* Description of the task *
Wherever the word "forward" occurs in the lines below, copy the whole line.

** Data extract follows **

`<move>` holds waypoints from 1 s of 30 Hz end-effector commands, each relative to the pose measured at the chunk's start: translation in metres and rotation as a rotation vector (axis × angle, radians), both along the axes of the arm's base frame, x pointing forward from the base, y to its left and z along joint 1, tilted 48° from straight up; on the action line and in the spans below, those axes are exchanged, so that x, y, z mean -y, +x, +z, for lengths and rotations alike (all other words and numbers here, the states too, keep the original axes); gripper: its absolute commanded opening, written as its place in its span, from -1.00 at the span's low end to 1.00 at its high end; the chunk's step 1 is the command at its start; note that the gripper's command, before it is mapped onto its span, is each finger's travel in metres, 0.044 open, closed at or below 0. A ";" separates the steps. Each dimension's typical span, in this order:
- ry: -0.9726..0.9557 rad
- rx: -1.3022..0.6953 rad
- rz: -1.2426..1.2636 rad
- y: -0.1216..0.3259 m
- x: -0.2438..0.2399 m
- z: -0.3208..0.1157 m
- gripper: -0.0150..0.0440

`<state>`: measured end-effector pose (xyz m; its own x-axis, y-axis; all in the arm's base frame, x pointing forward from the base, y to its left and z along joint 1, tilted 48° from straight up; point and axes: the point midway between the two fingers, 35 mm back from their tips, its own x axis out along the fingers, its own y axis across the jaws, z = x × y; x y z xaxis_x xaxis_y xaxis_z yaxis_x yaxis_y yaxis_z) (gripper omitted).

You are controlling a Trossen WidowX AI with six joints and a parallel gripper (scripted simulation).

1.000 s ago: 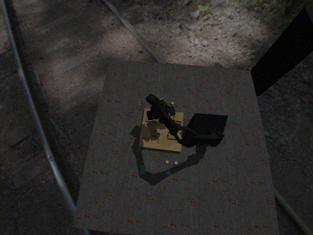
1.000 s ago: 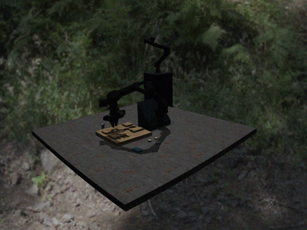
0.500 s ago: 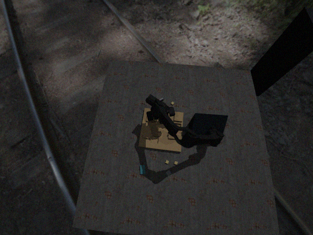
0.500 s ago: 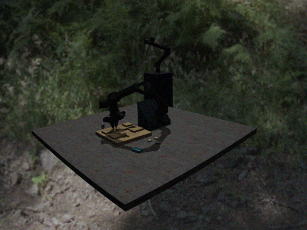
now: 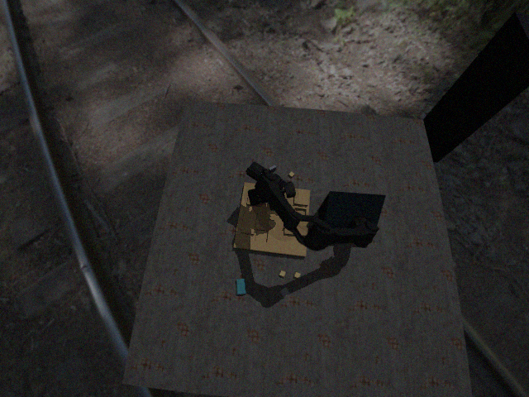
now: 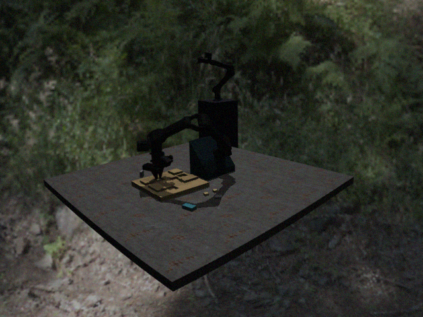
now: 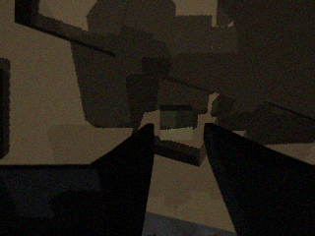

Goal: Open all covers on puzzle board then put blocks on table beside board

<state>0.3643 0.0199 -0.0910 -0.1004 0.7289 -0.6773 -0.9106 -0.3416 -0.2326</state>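
The tan puzzle board [image 5: 278, 248] [image 6: 194, 185] lies partly under the arm and its shadow. Raised cover plates [image 6: 175, 170] [image 6: 188, 177] show on it; their exact positions are hard to read. My gripper [image 6: 158, 177] [image 7: 178, 130] is partly open, low over the board's far-left part. Between and beyond its fingertips is a raised plate [image 7: 177, 151] with a small squarish feature; I cannot tell whether anything lies in it. Two small tan blocks [image 5: 282, 274] [image 5: 297, 275] [image 6: 205, 193] [image 6: 215, 189], a teal block [image 5: 240, 286] [image 6: 189, 207], another tan block [image 5: 291, 174] and a grey piece [image 5: 272, 168] [image 6: 141, 173] rest off the board.
The dark teal wedge-shaped base [image 5: 355, 209] [image 6: 203, 158] stands beside the board under my arm. A black pedestal [image 5: 478, 93] [image 6: 217, 124] carrying a second arm stands beyond the table edge. The arm's shadow crosses the board and table.
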 end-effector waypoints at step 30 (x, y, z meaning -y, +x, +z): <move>0.000 0.002 0.000 -0.001 -0.007 -0.006 -0.22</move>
<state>0.3636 0.0275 -0.0976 -0.0993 0.7291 -0.6771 -0.9104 -0.3413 -0.2339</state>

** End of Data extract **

* The completed task *
`<move>` holds waypoints from 1 s of 30 Hz end-effector commands, each relative to the pose measured at the chunk's start: translation in metres and rotation as a rotation vector (axis × angle, radians), both along the axes of the arm's base frame, x pointing forward from the base, y to its left and z along joint 1, tilted 48° from straight up; on the action line and in the spans below, those axes are exchanged, so that x, y, z mean -y, +x, +z, for lengths and rotations alike (all other words and numbers here, the states too, keep the original axes); gripper: its absolute commanded opening, written as its place in its span, from -1.00 at the span's low end to 1.00 at its high end; the chunk's step 1 is the command at its start; note that the gripper's command, before it is mapped onto its span, is each finger's travel in metres, 0.044 open, closed at or below 0. A ";" separates the steps. Each dimension's typical span, in this order:
`<state>`: measured end-effector pose (xyz m; its own x-axis, y-axis; all in the arm's base frame, x pointing forward from the base, y to its left and z along joint 1, tilted 48° from straight up; point and axes: the point midway between the two fingers, 35 mm back from their tips, its own x axis out along the fingers, its own y axis across the jaws, z = x × y; x y z xaxis_x xaxis_y xaxis_z yaxis_x yaxis_y yaxis_z) (gripper omitted).

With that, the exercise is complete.